Textual Chef

Polenta Bowl with Mushroom Ragu

Creamy stone-ground polenta topped with a deeply savory mushroom ragu of mixed mushrooms, tomatoes, herbs, and a splash of red wine. A hearty Italian-inspired dinner that is naturally gluten-free.

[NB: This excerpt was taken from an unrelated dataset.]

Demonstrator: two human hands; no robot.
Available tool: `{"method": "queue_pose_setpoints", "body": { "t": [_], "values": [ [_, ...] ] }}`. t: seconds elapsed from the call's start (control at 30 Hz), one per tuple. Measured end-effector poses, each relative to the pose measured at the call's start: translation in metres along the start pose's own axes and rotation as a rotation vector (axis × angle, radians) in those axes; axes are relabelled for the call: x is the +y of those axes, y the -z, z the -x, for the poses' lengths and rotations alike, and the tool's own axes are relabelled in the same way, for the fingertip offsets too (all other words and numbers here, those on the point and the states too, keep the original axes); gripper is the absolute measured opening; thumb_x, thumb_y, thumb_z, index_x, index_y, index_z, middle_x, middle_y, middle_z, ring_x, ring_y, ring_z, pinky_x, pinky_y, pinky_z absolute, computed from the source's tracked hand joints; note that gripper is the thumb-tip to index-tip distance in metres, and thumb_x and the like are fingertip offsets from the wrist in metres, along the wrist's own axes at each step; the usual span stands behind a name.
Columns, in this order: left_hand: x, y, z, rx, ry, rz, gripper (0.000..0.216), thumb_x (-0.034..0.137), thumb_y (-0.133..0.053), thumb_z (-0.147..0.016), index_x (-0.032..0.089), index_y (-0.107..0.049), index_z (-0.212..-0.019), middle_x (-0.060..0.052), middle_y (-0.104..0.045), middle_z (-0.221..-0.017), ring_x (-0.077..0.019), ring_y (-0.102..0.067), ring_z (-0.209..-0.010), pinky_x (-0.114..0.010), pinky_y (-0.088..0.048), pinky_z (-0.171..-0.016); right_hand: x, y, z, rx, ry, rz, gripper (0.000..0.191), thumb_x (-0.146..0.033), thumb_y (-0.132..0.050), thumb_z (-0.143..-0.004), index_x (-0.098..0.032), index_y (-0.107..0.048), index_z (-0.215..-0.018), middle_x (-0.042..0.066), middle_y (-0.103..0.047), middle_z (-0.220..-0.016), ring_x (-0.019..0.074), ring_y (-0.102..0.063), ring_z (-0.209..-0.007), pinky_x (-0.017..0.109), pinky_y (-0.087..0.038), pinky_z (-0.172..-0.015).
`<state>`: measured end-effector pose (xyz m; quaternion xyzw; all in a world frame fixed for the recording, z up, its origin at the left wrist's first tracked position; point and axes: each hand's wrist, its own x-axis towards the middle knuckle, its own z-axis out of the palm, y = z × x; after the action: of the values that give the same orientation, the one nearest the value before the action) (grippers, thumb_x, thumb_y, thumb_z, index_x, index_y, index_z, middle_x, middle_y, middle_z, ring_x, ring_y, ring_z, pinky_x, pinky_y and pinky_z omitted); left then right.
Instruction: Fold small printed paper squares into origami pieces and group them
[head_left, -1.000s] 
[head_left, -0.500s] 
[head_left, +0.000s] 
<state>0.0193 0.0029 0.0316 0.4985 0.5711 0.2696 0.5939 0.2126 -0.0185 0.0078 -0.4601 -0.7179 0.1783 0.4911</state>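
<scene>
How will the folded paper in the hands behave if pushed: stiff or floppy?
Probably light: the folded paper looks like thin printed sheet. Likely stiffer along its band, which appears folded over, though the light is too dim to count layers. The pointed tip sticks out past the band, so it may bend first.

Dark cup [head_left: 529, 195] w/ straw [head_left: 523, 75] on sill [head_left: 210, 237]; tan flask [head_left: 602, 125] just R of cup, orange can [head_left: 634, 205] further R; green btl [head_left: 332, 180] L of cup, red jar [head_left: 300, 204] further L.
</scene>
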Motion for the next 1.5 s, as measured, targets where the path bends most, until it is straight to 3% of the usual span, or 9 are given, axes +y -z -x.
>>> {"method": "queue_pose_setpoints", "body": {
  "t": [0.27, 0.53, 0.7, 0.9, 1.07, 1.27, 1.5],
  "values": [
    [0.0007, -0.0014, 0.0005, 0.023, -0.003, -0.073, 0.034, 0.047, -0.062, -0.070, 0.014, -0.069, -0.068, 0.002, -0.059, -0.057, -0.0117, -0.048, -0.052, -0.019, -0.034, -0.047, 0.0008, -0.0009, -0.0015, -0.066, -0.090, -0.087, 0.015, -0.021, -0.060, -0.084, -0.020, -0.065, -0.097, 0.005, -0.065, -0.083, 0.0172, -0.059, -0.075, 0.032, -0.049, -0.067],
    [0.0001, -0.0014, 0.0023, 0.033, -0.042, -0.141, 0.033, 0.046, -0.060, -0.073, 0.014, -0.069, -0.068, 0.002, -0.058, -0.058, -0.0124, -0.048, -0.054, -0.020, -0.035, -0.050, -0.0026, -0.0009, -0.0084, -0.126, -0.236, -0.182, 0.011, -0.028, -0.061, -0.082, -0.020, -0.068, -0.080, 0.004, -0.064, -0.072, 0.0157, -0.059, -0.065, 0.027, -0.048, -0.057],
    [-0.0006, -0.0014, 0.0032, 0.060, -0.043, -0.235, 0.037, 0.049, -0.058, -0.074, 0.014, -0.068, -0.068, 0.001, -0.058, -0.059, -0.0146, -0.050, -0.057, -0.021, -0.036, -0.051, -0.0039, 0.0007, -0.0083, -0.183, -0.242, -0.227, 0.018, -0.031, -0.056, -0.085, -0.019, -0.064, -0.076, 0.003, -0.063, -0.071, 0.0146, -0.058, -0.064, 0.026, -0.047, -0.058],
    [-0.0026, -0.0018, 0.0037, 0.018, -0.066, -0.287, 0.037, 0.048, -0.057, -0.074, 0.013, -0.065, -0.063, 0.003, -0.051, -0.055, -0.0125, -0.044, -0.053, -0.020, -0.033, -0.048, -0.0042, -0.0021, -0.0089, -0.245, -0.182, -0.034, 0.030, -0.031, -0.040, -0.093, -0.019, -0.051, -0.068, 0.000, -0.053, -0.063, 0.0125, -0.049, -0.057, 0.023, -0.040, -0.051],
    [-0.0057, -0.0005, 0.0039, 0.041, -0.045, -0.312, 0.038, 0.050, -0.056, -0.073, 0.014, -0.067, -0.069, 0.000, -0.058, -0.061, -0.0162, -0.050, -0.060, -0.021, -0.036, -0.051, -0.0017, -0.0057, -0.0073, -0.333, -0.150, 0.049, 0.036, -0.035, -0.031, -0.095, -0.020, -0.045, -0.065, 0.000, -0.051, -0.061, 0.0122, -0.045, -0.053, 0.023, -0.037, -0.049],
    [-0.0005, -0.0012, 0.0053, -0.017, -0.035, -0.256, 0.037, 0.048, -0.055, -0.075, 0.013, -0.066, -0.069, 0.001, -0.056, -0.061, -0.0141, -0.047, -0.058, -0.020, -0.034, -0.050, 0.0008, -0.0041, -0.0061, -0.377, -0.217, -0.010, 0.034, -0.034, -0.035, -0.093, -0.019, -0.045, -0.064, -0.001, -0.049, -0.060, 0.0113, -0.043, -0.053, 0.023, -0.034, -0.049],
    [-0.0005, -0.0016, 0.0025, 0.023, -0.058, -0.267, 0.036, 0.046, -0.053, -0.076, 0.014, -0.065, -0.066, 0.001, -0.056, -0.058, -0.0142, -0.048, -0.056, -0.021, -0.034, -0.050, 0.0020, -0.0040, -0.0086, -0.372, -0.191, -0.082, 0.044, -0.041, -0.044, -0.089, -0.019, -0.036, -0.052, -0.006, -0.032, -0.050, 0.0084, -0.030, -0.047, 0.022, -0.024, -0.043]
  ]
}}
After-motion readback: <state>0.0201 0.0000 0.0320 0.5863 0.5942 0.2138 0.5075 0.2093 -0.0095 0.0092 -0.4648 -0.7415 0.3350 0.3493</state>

55 minMediumServes 4380 cal/serving

ItalianDinnerStovetopVegetarianGluten-Free

Ingredients

  • 1 cup coarse-ground polenta (not instant)
  • 4 cups water
  • 2 tbsp unsalted butter
  • 1/2 cup grated Parmesan cheese
  • 4 tbsp extra-virgin olive oil
  • 1 lb mixed mushrooms (cremini, shiitake, oyster), roughly chopped
  • 4 shallots, finely chopped
  • 4 cloves garlic cloves, minced
  • 2 tbsp tomato paste
  • 1/2 cup dry red wine (or extra stock)
  • 1 cup vegetable stock
  • 1 can canned diced tomatoes
  • 4 sprigs fresh thyme sprigs
  • 1 tsp fresh rosemary, finely chopped
  • 1 1/2 tsp salt
  • 1/2 tsp black pepper, freshly ground
  • 1/4 cup fresh flat-leaf parsley, chopped

Instructions

  1. 1

    Start the ragu: heat 4 tbsp extra-virgin olive oil in a large skillet over medium-high heat. Add 1 lb roughly chopped mixed mushrooms (cremini, shiitake, oyster) in a single layer. Cook without stirring for 3-4 minutes until browned, then stir and cook 2 more minutes. Season with half the salt and pepper.

  2. 2

    Reduce heat to medium. Add 4 finely chopped shallots and cook 3 minutes until softened. Add 4 cloves minced garlic cloves and 1 tsp finely chopped fresh rosemary and cook 1 minute. Stir in 2 tbsp tomato paste and cook 1 minute.

  3. 3

    Pour in 1/2 cup dry red wine (or extra stock) and scrape up any browned bits. Add 1 can canned diced tomatoes, 1 cup vegetable stock, and 4 sprigs fresh thyme sprigs. Simmer uncovered 15-20 minutes until the sauce thickens. Discard thyme sprigs. Taste and adjust seasoning.

  4. 4

    Meanwhile, bring 4 cups water and remaining 1 1/2 tsp salt to a boil in a heavy-bottomed saucepan. Gradually whisk in 1 cup coarse-ground polenta (not instant). Reduce heat to low and cook, stirring frequently, for 20-25 minutes until the polenta pulls away from the sides and is thick and creamy.

  5. 5

    Stir 2 tbsp unsalted butter and 1/2 cup grated Parmesan cheese into the polenta until melted and incorporated. Adjust thickness with a splash of water if needed.

  6. 6

    Divide polenta among bowls. Spoon mushroom ragu over the top and garnish with 1/4 cup chopped fresh flat-leaf parsley.